* WORK INSTRUCTION
Your response needs to be the data below, retyped exactly.

** Opening DATA block **

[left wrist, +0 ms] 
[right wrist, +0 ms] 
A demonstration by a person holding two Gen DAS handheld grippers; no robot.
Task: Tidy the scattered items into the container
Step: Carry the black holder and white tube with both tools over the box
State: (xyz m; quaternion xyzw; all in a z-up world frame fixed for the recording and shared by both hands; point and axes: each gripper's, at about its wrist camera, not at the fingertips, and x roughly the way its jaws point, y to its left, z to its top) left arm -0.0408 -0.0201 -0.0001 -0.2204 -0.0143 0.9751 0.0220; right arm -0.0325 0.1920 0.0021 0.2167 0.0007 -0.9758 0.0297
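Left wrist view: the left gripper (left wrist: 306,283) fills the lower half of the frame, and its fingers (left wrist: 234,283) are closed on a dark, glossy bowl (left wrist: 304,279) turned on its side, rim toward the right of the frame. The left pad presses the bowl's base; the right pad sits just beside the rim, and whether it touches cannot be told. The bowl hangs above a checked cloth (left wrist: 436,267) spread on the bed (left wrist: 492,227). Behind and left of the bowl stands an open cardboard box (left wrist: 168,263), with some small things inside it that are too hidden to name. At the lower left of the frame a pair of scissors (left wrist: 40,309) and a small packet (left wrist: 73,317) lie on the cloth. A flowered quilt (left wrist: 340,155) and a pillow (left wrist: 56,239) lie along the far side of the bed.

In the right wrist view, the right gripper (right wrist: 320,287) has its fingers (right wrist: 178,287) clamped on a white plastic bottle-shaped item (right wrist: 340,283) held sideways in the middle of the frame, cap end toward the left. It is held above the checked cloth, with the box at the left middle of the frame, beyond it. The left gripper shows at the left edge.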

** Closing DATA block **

* SOLUTION
[left wrist, +0 ms] 
[right wrist, +0 ms] 
A demonstration by a person holding two Gen DAS handheld grippers; no robot.
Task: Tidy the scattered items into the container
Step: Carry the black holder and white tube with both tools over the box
State: (xyz m; quaternion xyzw; all in a z-up world frame fixed for the recording and shared by both hands; point and axes: each gripper's, at about its wrist camera, not at the fingertips, and x roughly the way its jaws point, y to its left, z to its top) left arm -0.0408 -0.0201 -0.0001 -0.2204 -0.0143 0.9751 0.0220; right arm -0.0325 0.1920 0.0021 0.2167 0.0007 -0.9758 0.0297
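Left wrist view: the left gripper (left wrist: 306,283) fills the lower half of the frame, and its fingers (left wrist: 234,283) are closed on a dark, glossy bowl (left wrist: 304,279) turned on its side, rim toward the right of the frame. The left pad presses the bowl's base; the right pad sits just beside the rim, and whether it touches cannot be told. The bowl hangs above a checked cloth (left wrist: 436,267) spread on the bed (left wrist: 492,227). Behind and left of the bowl stands an open cardboard box (left wrist: 168,263), with some small things inside it that are too hidden to name. At the lower left of the frame a pair of scissors (left wrist: 40,309) and a small packet (left wrist: 73,317) lie on the cloth. A flowered quilt (left wrist: 340,155) and a pillow (left wrist: 56,239) lie along the far side of the bed.

In the right wrist view, the right gripper (right wrist: 320,287) has its fingers (right wrist: 178,287) clamped on a white plastic bottle-shaped item (right wrist: 340,283) held sideways in the middle of the frame, cap end toward the left. It is held above the checked cloth, with the box at the left middle of the frame, beyond it. The left gripper shows at the left edge.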

No more output is required for the exercise.